Bu yöntemlerin yanı sıra, mahkeme, delilleri değerlendirerek adil bir kira bedeli belirler ve kira tespiti davasında taraflar arasındaki anlaşmazlığı sonlandırır.

KİRA TESPİT DAVASI HANGİ SÜREDE AÇILABİLİR?

Kira tespit davası için kanunda özel bir süre belirtilmemiş olup her zaman açılabilir. (TBK m. 345/1) Verilecek karar genel olarak ileriye etkili olur ve dava tarihinden sonraki dönem için uygulanır. Ancak yeni kira döneminde yeni kira bedeli istenebilecek durumlar için düzenleme yapılmıştır. Kiraya veren tarafından en geç otuz gün önce kira bedelinin artırılacağına ilişkin yazılı bildirim yapılmışsa veya davayı bu süre içinde açmışsa, yeni kira döneminin sonuna kadar açılan davada mahkemece belirlenen kira bedeli, yeni kira döneminin başlangıcından itibaren kiracıyı bağlar.

Eğer sözleşmede yeni kira döneminde kira bedelinin artırılacağına ilişkin hüküm varsa, yeni dönemin sonuna kadar açılan davada mahkemece belirlenecek kira bedeli de yeni dönemin başlangıcından itibaren geçerlidir. (TBK m. 345/2)

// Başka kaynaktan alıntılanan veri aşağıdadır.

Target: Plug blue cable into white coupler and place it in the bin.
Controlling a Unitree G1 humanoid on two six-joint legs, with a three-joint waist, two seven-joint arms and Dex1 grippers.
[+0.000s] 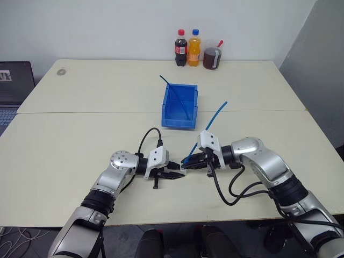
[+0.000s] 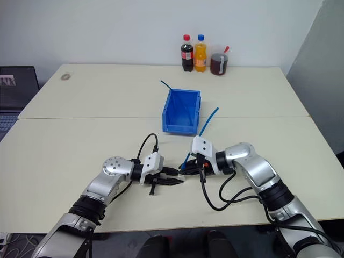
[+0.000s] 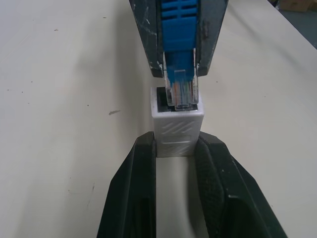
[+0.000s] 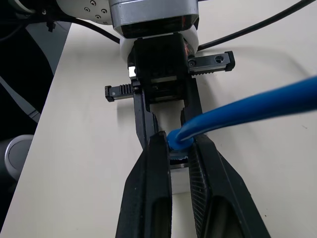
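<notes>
White plastic, the white coupler (image 3: 177, 130) sits pinched between the fingertips of the left gripper (image 1: 173, 176), its dark socket opening facing away from that hand toward the right gripper (image 1: 189, 164). The clear-blue plug of the blue cable (image 3: 180, 83) stands right at that socket, its tip touching or just inside the mouth; how deep it sits cannot be told. The right gripper is clamped on the plug's boot, fingers closed on both sides of it. Plug and coupler lie on one line, their long axis running between the two hands, roughly along the table's near edge and above its top. From the right gripper the cable rises and trails away toward the far right, its free end (image 1: 224, 102) in the air beside the bin (image 1: 179, 107). The bin stands near the middle of the table (image 1: 80, 134), beyond both hands, with a second, darker blue cable (image 1: 176, 95) leaning in it and sticking out past its far rim. Two soda bottles (image 1: 187, 48) and a cup (image 1: 212, 57) stand at the far edge.
</notes>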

Bu süreler, tarafların haklarını korumak ve anlaşmazlıkların çözümünde gecikme yaşanmaması için önemlidir. Ancak, sürelerin geçmesi durumunda da kira tespiti davası açılabilmekte ve hakim, delilleri değerlendirerek adil bir karar vermektedir.

kira tespit davası

KİRA BEDELİ ARTIŞINDA DİKKAT EDİLMESİ GEREKENLER

Kira bedeli artışı sözleşme hükümleriyle yapılır. Anlaşma varsa bu hüküm uygulanır. Taraflar kira bedelini anlaşmayla belirlemişse, artış da anlaşmaya göre yapılır. Yenilenen kira dönemleri için taraflar arasında anlaşmaya varılan kira bedeli, bir önceki kira yılındaki tüketici fiyat endeksindeki on iki aylık ortalamalara göre değişim oranını geçmemek koşuluyla geçerlidir. (TBK m.344/1)

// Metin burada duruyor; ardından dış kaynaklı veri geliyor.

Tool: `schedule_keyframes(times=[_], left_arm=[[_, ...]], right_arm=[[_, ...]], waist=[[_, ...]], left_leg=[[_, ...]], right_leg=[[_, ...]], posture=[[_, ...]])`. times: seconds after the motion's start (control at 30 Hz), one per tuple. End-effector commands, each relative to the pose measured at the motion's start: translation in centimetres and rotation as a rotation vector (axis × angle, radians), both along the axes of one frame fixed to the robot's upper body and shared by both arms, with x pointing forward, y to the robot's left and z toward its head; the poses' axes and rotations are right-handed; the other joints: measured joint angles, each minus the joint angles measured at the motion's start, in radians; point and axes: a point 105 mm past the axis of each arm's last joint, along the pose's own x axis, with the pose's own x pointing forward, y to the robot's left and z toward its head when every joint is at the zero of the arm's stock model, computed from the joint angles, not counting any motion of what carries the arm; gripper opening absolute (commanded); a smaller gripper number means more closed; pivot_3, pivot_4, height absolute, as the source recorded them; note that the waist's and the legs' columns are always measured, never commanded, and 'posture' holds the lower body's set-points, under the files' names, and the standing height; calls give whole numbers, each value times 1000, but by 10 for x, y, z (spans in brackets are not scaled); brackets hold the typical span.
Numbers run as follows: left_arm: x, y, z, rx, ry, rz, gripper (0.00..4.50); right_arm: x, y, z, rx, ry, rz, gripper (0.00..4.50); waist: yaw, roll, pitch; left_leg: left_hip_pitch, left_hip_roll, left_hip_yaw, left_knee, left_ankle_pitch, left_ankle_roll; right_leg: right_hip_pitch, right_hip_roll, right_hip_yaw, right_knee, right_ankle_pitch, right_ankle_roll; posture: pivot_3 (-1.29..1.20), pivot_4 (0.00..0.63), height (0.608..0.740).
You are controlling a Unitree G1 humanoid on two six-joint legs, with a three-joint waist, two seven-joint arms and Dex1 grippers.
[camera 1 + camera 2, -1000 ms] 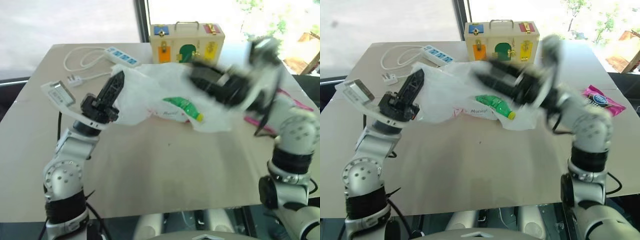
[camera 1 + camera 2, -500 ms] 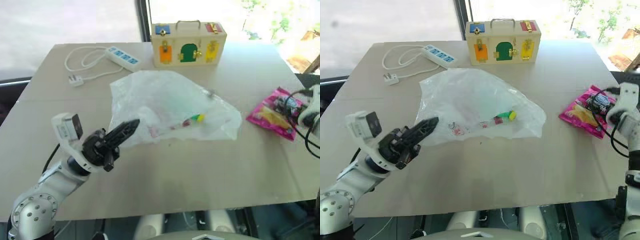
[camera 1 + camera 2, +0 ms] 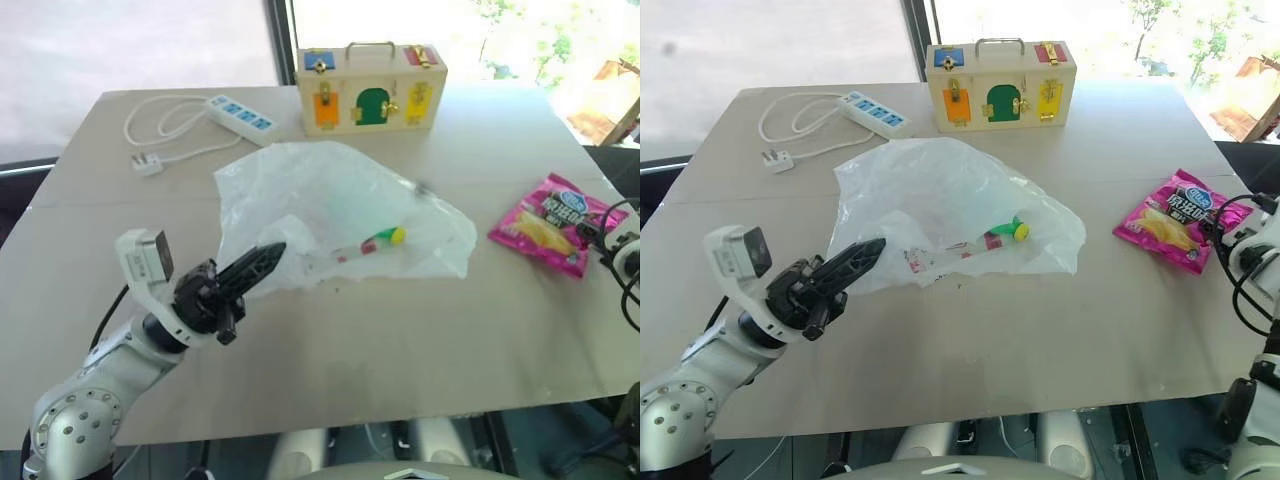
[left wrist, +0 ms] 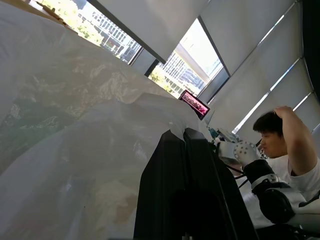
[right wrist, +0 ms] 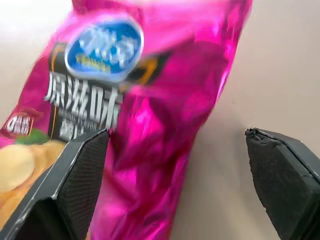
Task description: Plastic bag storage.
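Observation:
The plastic bag (image 3: 330,200), thin, white and crinkled, lies spread on the middle of the table with a green-capped bottle (image 3: 372,240) showing through it. My left gripper (image 3: 274,250) is shut, and its tips pinch the bag's near left edge just above the table. In the left wrist view the bag (image 4: 75,125) billows right in front of the closed fingers (image 4: 187,165). My right gripper (image 5: 177,167) stands open over the pink chip packet (image 5: 145,115) at the table's right edge, one finger on each side, well away from the bag.
A wooden box (image 3: 370,88) with coloured latches stands at the back centre. A white power strip (image 3: 240,112) with a coiled cable lies at the back left. The chip packet (image 3: 555,222) sits near the right edge. A person (image 4: 285,145) shows past the bag.
My right gripper has let go of the bag and drawn back to the table's right edge. The bag has sunk flat onto the table. My left gripper has come down and back.

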Motion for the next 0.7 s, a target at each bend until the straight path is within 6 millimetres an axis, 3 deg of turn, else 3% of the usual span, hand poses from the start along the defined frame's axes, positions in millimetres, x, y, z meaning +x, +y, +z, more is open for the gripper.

Eğer sözleşmede yeni kira döneminde kira bedeli artışına ilişkin bir hüküm varsa, yeni kira döneminin sonuna kadar açılacak davada mahkemece belirlenecek kira bedeli de yeni dönemin başlangıcından itibaren geçerlidir. (TBK m.344/2)

Taraflar arasında kira bedelinin yenilenme şekline ilişkin bir anlaşma yoksa, kira bedelinin tespiti davası açılabilir. Bu durumda, kira bedeli, bir önceki kira yılının tüketici fiyat endeksindeki on iki aylık ortalamalara göre değişim oranını geçmemek koşuluyla, kiralananın durumu göz önüne alınarak hakkaniyete uygun şekilde belirlenir. (TBK m.344/2)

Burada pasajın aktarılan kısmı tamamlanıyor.